About this task: Repeat the entire listing exactly.

Recorded information:
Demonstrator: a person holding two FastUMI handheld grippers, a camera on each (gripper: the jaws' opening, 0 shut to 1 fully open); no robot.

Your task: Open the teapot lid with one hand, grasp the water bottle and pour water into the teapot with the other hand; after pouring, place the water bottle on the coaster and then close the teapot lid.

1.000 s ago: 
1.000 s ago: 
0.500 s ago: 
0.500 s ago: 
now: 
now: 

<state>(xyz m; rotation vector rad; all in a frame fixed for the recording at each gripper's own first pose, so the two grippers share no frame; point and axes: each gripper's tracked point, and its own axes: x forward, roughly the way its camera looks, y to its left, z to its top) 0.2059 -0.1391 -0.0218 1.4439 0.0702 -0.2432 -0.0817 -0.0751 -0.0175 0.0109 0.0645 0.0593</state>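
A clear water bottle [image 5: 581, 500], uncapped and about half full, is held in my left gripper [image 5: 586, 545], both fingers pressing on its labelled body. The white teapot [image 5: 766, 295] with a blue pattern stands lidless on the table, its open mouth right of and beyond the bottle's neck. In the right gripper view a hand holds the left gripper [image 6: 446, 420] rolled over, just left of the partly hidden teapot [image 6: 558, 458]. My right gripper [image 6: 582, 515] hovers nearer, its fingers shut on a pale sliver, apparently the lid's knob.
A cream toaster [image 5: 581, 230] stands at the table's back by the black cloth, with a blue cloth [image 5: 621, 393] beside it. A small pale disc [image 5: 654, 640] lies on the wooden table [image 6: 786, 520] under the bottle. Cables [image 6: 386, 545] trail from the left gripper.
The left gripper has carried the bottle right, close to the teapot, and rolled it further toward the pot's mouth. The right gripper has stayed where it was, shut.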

Completed exercise:
Demonstrator: a person holding two FastUMI handheld grippers, a camera on each (gripper: the jaws' opening, 0 shut to 1 fully open); no robot.

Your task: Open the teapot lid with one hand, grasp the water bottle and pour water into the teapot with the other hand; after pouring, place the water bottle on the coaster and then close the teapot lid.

1.000 s ago: 
1.000 s ago: 
0.500 s ago: 
0.500 s ago: 
now: 
now: 

<state>(xyz m; rotation vector rad; all in a frame fixed for the recording at each gripper's own first pose, so the two grippers share no frame; point and axes: each gripper's tracked point, and its own axes: x forward, roughly the way its camera looks, y to its left, z to its top) 0.2059 -0.1391 -0.0218 1.4439 0.0702 -0.2432 -0.0817 -0.0751 -0.0175 0.0109 0.0645 0.0593</state>
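A clear water bottle [image 5: 581, 500], uncapped and about half full, is held in my left gripper [image 5: 586, 545], both fingers pressing on its labelled body. The white teapot [image 5: 766, 295] with a blue pattern stands lidless on the table, its open mouth right of and beyond the bottle's neck. In the right gripper view a hand holds the left gripper [image 6: 446, 420] rolled over, just left of the partly hidden teapot [image 6: 558, 458]. My right gripper [image 6: 582, 515] hovers nearer, its fingers shut on a pale sliver, apparently the lid's knob.
A cream toaster [image 5: 581, 230] stands at the table's back by the black cloth, with a blue cloth [image 5: 621, 393] beside it. A small pale disc [image 5: 654, 640] lies on the wooden table [image 6: 786, 520] under the bottle. Cables [image 6: 386, 545] trail from the left gripper.
The left gripper has carried the bottle right, close to the teapot, and rolled it further toward the pot's mouth. The right gripper has stayed where it was, shut.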

For this exercise, nothing further remains.